Verfolgung von Hare-Krishna Anhängern in der UdSSR durch den KGB
| Religion - ISKCON/Hare Krishna |
scientology-fakten.de 24.07.2011
Der Gründer, A.C. Bhaktivedanta Swami Prabhupada, der Internationalen Gesellschaft für Krishna-Bewusstsein (ISKCON, Kurzform von International Society for Krishna Consciousness, im Juli 1966), im Westen besser bekannt als Hare-Krishna-Bewegung, hielt bis zum März 1977 Vorlesungsreisen auf fünf Kontinenten und ist dabei vierzehnmal um die Welt gereist.
Er besucht auch die Sowjetunion im Jahr 1971, wo er 4 Tage in Moskau blieb. Er wurde vom Professor G. G. Kotovsky, Leiter der Abteilung für indische und südasiatische Studien der Akademie der Wissenschaften der UdSSR, eingeladen.

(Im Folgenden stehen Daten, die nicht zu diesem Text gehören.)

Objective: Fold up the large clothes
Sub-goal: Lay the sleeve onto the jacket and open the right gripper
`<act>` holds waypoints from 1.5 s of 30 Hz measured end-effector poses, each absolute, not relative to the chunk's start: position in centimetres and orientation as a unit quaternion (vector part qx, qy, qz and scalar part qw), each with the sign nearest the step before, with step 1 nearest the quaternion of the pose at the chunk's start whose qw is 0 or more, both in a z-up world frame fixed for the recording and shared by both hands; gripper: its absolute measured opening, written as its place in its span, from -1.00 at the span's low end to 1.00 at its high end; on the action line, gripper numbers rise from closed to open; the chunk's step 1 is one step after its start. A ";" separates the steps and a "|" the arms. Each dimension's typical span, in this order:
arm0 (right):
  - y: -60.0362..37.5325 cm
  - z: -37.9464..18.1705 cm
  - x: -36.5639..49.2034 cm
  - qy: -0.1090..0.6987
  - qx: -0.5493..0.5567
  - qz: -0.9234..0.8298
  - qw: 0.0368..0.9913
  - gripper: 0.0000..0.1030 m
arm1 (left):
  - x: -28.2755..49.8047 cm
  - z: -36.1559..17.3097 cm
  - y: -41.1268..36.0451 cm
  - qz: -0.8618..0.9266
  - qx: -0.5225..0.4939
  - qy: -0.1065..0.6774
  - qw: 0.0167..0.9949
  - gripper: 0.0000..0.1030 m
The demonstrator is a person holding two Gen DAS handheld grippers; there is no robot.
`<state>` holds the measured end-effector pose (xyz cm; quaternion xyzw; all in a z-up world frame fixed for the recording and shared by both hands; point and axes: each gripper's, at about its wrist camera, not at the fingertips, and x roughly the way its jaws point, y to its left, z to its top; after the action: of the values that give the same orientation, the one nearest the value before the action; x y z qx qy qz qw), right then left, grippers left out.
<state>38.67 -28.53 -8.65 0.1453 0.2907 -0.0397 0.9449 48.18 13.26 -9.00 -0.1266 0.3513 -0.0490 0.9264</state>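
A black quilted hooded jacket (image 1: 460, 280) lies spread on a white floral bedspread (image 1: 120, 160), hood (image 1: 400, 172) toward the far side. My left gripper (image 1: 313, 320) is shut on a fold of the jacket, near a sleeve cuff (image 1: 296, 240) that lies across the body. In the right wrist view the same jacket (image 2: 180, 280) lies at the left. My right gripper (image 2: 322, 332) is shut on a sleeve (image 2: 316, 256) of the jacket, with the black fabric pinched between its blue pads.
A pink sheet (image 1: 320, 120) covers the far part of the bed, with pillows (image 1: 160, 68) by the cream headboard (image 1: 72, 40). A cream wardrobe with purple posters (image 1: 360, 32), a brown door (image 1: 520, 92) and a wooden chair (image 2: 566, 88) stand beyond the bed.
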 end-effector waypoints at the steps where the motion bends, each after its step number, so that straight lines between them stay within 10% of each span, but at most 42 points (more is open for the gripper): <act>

Während seines Besuchs diskutierte er mit Professor Kotokovsky über Philosophie und traff den jungen gebildeten Russen, Ananda Shanti, der kurz darauf begann die Nachricht der Bhagavad-Gita zu verkünden.
Anfang der 80er Jahre erklärte der russische Geheimdienst KGB ISKCON zu einen der größten Bedrohungen der Sowjetunion und begann mit einer massiven Verfolgung Kampagne gegen die ersten Anhänger von ISKCON.